In 1959, Mary and Harry Kiesendahl were joined by friends Don and Marge Kranich. After several years of building, Woodloch Pines had doubled in size. By 1983, the resort covered 150 acre, 1 mi of shoreline on Lake Teedyuskung, and had 135 guest rooms. Woodloch is currently on 1000 acre and can accommodate over 900 guests.

In 1981, the second generation took over the ownership of Woodloch when Harry and Mary’s son, John Kiesendahl, purchased the resort from the owners.

Woodloch is still run by the Kiesendahl family, with John's son, Bradley Kiesendahl as the current president and CEO.

==Woodloch and the Boy Scouts of America==
Daniel Carter Beard, one of the original founders of the Boy Scouts of America, once owned three parcels of land on Lake Teedyuskung and built the original cabin home of the Boy Scouts there. "Wild Lands" was the mess hall for the Boy Scouts and stood on what eventually became Woodloch property for over eighty years.

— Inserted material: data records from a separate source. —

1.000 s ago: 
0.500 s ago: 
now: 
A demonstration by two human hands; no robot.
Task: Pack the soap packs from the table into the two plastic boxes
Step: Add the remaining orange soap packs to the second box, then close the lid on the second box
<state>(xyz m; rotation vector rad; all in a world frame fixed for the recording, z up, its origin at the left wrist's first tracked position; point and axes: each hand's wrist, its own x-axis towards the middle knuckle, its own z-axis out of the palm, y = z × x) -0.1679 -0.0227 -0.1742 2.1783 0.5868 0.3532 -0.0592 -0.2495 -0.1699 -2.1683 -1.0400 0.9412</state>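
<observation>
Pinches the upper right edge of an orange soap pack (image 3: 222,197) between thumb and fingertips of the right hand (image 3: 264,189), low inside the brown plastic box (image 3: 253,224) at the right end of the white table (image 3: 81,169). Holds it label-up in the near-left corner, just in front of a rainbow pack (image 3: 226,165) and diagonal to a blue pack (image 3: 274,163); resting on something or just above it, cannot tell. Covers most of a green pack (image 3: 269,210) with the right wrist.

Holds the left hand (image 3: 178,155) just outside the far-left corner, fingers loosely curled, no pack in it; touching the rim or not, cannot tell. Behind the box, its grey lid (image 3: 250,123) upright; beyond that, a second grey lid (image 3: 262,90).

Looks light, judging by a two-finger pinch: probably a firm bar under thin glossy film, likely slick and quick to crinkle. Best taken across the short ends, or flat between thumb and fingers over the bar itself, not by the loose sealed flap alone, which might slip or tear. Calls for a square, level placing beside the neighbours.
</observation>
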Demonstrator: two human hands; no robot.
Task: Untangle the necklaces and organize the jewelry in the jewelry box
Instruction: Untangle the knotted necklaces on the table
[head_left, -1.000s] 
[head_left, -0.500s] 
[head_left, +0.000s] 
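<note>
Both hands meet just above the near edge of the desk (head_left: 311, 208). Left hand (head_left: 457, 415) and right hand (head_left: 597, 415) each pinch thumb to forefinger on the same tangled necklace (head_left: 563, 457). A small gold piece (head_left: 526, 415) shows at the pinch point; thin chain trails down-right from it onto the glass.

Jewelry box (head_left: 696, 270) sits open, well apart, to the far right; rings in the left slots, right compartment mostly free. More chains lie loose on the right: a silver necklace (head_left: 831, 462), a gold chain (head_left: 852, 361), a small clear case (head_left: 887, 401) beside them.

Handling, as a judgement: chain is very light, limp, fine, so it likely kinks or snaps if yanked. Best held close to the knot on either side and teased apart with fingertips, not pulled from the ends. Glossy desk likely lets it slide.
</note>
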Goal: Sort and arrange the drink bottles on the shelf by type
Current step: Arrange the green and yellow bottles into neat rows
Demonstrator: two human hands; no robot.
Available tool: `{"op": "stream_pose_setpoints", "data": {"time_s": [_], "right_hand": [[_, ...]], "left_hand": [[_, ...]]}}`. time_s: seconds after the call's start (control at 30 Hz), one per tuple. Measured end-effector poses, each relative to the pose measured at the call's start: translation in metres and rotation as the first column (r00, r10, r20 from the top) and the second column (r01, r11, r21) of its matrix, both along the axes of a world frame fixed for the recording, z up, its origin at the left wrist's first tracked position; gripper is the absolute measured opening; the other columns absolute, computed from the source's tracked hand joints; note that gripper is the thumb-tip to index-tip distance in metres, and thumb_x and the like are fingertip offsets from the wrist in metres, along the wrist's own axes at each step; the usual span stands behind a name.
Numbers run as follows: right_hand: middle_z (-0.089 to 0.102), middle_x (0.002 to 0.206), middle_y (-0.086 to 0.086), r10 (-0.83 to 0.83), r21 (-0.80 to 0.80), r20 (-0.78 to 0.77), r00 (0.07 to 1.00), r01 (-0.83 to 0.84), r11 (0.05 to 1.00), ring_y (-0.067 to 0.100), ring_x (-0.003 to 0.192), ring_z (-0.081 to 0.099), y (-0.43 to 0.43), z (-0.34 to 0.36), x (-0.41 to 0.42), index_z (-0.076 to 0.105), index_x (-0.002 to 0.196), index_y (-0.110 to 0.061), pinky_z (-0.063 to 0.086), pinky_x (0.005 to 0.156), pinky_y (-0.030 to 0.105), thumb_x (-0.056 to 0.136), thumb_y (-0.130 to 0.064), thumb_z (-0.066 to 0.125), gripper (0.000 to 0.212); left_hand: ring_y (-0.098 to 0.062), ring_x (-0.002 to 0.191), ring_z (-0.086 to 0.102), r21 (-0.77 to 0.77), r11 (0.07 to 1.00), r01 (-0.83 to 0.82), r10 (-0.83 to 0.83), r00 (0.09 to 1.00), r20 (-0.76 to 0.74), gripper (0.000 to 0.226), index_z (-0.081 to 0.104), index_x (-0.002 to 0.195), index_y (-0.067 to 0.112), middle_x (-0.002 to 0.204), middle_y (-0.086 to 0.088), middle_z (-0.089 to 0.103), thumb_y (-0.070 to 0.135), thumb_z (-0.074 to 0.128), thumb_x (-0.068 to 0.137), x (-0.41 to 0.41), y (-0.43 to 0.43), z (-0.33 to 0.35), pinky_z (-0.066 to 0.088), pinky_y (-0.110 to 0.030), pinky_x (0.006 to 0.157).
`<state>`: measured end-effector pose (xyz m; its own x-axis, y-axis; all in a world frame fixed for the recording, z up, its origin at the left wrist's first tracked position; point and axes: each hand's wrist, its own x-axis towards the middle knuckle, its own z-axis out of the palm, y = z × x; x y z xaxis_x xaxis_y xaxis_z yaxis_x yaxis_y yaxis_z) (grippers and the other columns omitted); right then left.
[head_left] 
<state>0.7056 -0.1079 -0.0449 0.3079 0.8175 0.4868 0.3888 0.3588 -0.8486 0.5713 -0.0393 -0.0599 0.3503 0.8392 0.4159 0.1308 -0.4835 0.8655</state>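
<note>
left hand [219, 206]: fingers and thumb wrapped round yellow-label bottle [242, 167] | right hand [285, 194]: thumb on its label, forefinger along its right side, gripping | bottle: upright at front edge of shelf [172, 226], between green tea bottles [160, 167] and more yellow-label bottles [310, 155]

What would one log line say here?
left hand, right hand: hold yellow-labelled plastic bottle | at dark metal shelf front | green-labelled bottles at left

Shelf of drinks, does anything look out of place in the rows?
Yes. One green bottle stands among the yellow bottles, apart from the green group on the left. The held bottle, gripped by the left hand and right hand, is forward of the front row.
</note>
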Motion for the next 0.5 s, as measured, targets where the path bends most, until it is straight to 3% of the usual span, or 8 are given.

In 2011, Woodloch donated "Wild Lands" back to the Boy Scouts. The cabin was disassembled and transported to the Goose Pond Boy Scout Reservation on Lake Wallenpaupack, where the project of reassembling the cabin in its original form has taken place.

==Additions==
Woodloch Springs, opened in 1991, is a community and golf course with over 400 homes of varying sizes that can be purchased or rented by Woodloch guests. The Springs has also been used for corporate retreats.

The Lodge at Woodloch is a destination spa that opened in 2006. The Lodge, designed by architecture firm Cooper Carry, is a separate facility from the Pines at Woodloch. It is five minutes away from The Pines, across the street from the Springs at Woodloch Springs, on Little Lake Teedyuskung. The spa resort is co-owned and operated by the Kiesendahl family.

Woodloch won the "#1 Best Resort for Families in 2024" by USA Today, Best All-Inclusive Family Resort by Newsweek in 2025, The 20 Best All-Inclusive Resorts For Families by Forbes, and Best Family Travel Awards by Good Housekeeping 2023-2025.